| Task item |
For the entries presented below, indicate the number of lines that include the word "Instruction", adding nothing else.

Source data

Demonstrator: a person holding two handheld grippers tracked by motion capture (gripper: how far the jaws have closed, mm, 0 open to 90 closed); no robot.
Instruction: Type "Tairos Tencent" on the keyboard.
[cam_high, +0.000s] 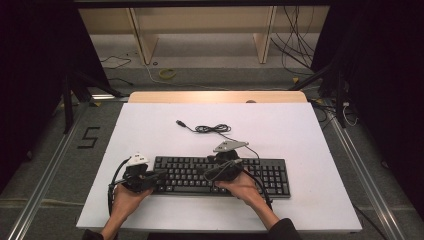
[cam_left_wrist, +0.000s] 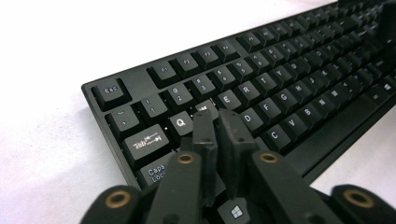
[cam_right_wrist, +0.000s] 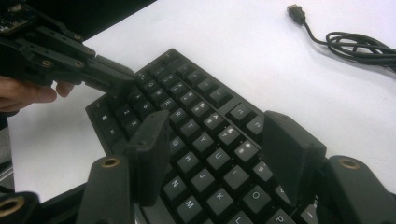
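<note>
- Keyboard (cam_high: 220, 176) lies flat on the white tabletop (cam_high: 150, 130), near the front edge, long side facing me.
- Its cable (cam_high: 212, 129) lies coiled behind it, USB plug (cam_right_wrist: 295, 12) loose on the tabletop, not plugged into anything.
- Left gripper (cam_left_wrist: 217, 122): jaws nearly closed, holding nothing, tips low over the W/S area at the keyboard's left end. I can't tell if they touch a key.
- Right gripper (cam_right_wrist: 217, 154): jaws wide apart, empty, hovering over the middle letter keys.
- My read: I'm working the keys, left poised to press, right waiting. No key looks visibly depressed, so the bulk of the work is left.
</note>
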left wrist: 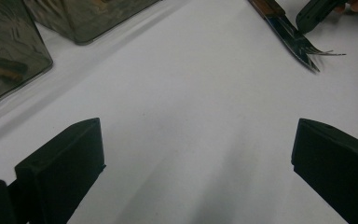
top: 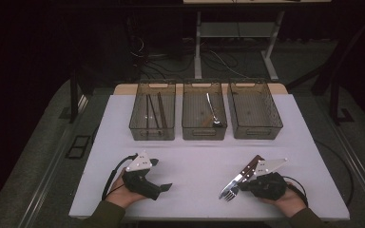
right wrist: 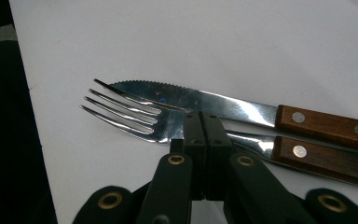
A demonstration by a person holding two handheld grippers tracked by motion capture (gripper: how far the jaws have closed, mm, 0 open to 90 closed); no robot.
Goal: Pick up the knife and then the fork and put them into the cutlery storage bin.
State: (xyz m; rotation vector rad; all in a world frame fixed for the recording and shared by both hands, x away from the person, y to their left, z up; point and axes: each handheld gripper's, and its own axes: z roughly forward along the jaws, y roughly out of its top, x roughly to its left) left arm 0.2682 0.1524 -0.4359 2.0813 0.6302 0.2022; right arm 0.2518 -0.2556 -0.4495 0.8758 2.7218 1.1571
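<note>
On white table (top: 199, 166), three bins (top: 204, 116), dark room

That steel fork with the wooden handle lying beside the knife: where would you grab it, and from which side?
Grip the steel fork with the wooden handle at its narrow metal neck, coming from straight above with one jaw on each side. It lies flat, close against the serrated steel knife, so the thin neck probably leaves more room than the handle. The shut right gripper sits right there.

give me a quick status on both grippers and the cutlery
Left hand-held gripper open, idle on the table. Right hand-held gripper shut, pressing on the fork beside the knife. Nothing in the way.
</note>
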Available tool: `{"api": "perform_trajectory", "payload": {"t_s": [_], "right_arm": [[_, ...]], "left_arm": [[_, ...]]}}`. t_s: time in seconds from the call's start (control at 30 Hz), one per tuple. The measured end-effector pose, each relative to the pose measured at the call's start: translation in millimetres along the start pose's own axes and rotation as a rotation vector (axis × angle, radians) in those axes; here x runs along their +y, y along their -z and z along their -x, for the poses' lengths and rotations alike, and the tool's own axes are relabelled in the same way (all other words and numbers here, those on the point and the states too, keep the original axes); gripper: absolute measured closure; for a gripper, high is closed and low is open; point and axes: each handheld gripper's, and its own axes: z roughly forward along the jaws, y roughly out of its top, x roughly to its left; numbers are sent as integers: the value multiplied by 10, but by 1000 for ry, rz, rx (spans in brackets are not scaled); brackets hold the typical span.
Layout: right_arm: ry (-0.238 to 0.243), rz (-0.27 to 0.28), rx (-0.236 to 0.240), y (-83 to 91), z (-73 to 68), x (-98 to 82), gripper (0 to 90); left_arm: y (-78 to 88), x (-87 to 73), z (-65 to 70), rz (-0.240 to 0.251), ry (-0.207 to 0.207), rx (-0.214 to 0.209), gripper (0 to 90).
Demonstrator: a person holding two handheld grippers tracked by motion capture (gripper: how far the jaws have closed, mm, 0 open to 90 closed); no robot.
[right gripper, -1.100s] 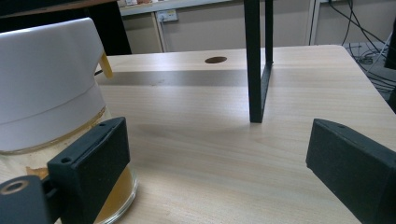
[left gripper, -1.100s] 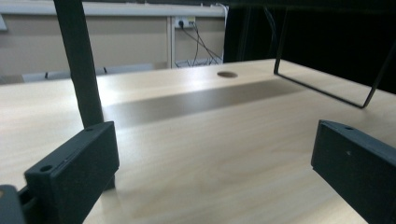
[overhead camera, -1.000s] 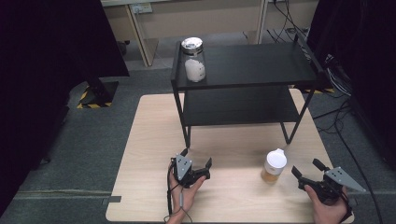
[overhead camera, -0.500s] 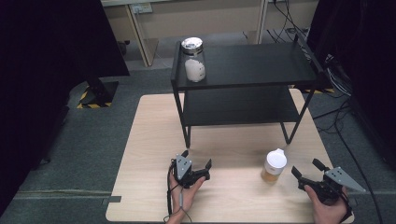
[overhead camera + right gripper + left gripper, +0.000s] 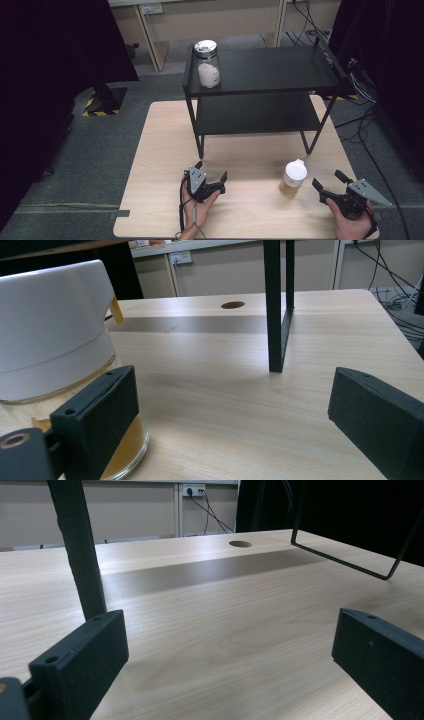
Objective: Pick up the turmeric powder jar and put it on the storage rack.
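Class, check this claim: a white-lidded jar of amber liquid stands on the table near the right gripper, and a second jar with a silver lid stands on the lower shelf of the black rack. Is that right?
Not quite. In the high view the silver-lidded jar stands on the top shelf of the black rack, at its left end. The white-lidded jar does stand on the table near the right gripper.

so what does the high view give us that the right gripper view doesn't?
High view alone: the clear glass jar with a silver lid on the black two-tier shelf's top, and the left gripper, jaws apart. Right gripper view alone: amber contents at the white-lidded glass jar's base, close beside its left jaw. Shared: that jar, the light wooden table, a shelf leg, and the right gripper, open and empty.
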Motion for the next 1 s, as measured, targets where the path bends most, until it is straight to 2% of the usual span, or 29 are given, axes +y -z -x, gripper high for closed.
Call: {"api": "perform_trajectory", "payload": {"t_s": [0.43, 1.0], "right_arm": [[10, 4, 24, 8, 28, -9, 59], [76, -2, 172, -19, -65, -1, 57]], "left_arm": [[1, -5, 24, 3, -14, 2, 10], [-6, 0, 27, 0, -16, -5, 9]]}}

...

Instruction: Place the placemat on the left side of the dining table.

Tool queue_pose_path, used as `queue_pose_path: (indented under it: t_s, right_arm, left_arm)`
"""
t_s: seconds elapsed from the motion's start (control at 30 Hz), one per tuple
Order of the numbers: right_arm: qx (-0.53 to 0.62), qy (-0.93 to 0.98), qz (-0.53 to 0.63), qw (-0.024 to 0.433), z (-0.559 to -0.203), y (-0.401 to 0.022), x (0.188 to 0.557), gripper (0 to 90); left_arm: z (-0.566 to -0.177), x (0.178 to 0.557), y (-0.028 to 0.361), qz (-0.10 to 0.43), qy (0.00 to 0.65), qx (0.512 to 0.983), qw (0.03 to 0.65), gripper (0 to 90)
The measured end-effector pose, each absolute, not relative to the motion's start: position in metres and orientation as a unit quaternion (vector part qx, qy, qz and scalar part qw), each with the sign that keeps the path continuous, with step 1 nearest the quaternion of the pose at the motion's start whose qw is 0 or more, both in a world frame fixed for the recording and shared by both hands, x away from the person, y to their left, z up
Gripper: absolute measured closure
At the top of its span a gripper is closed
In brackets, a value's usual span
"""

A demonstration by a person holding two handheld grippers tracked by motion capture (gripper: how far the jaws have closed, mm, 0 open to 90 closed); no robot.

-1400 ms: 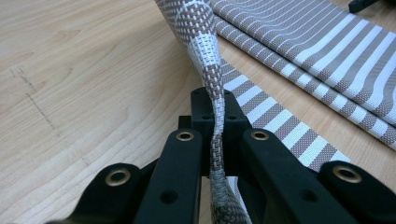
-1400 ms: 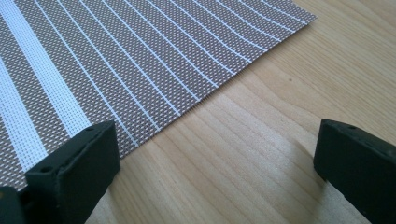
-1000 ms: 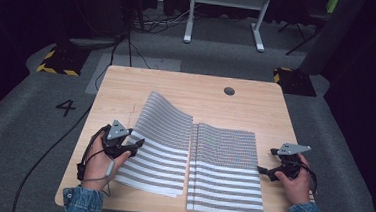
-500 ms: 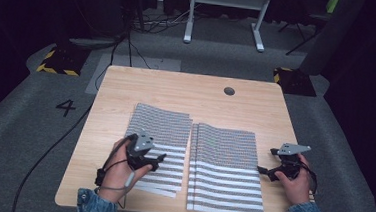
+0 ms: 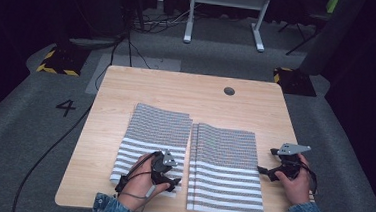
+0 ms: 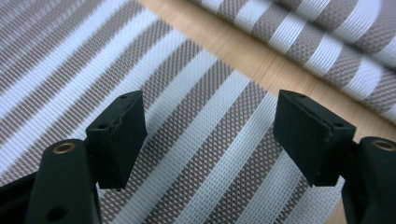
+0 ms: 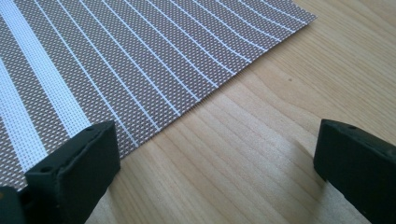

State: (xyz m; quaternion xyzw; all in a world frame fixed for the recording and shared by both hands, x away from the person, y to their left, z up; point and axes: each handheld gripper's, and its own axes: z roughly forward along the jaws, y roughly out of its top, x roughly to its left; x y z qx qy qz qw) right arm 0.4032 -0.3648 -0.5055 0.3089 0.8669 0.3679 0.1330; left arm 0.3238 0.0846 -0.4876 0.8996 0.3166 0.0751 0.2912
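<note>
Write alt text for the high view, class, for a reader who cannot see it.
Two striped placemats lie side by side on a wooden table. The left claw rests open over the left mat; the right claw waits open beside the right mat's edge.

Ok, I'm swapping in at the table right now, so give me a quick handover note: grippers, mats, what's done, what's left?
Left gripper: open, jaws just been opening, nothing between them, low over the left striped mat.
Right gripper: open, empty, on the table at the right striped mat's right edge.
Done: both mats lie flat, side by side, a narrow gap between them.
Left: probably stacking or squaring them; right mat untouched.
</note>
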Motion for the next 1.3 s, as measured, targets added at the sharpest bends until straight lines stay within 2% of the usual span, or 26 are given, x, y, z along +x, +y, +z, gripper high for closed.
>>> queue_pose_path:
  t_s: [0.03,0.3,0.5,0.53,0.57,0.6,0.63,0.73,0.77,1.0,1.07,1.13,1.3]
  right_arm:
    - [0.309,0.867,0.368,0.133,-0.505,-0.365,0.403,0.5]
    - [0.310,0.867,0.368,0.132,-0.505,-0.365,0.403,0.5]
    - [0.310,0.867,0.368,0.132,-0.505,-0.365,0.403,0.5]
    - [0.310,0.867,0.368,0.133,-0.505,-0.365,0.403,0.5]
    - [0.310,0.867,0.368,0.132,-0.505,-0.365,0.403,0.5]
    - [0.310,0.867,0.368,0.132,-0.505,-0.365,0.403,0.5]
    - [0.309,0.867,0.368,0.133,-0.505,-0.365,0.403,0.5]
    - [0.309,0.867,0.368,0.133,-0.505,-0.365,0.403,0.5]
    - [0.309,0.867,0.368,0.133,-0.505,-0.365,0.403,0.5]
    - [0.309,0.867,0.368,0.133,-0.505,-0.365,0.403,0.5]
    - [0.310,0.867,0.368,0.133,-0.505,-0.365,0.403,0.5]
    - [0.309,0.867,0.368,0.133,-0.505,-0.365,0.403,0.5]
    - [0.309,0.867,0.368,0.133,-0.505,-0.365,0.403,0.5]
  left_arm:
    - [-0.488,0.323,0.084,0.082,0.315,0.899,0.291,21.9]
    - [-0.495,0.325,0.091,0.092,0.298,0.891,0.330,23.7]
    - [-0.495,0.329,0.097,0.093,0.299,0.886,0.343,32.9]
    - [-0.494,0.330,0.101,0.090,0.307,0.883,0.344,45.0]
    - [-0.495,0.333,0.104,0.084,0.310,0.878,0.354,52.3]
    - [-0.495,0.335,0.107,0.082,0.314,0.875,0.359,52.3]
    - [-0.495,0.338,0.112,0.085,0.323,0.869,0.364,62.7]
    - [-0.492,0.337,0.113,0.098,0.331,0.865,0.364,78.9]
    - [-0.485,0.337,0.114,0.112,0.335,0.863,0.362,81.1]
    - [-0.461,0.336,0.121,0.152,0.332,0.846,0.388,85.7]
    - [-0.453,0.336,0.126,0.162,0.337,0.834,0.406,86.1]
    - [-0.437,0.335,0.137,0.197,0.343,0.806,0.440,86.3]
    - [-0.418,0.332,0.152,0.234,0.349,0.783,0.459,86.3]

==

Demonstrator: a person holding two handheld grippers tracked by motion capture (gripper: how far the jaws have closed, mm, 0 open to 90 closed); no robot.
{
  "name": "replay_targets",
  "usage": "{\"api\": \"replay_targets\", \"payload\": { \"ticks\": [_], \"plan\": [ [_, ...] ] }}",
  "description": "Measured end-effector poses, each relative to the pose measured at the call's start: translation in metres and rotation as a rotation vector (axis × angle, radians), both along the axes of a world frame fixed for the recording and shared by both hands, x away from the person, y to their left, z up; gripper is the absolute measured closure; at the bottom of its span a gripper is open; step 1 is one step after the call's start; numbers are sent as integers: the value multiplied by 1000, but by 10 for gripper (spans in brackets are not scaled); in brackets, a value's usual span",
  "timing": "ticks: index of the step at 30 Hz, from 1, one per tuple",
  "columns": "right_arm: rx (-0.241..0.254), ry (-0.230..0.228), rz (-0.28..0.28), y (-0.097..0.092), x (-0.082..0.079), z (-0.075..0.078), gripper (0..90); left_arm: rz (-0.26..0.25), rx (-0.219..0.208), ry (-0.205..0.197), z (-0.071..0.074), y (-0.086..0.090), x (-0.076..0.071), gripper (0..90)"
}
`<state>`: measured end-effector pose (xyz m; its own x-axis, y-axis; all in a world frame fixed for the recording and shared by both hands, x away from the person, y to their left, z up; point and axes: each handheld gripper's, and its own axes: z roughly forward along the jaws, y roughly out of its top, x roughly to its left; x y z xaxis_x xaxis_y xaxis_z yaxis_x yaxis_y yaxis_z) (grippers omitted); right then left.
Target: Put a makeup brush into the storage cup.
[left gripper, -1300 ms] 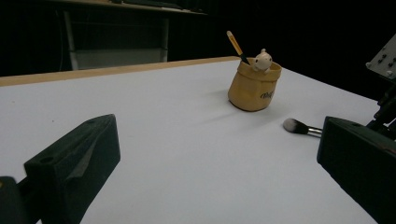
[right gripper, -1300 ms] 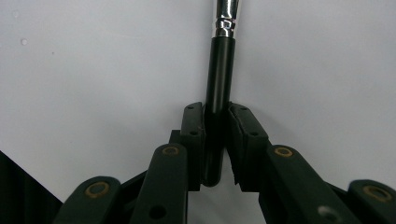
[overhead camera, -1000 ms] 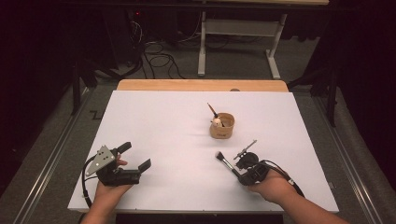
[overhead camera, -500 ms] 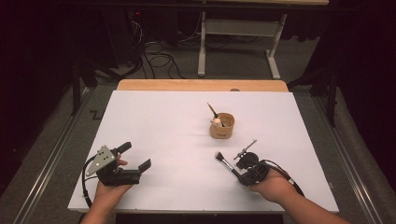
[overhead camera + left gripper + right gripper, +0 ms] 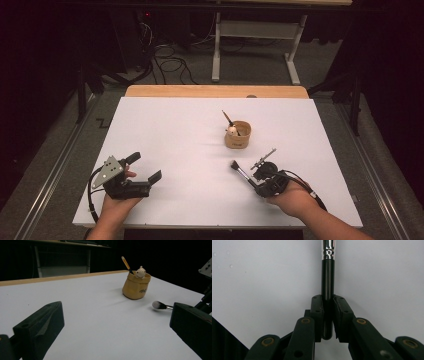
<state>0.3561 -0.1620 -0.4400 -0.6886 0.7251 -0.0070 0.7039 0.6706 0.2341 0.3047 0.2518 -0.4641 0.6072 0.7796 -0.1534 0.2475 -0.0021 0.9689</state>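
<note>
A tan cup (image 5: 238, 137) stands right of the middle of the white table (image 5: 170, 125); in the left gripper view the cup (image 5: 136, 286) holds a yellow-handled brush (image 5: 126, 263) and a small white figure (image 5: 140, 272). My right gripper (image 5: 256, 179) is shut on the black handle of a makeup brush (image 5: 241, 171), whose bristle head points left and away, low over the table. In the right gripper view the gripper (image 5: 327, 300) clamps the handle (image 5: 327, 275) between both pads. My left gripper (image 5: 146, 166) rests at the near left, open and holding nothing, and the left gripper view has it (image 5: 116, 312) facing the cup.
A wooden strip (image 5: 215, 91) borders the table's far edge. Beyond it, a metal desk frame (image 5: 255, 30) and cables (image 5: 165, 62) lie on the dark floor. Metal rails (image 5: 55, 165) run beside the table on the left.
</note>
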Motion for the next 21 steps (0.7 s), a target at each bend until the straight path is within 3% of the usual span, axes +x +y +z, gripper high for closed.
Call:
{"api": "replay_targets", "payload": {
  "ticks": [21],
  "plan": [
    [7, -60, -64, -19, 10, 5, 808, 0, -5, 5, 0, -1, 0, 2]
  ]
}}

| Answer space |
2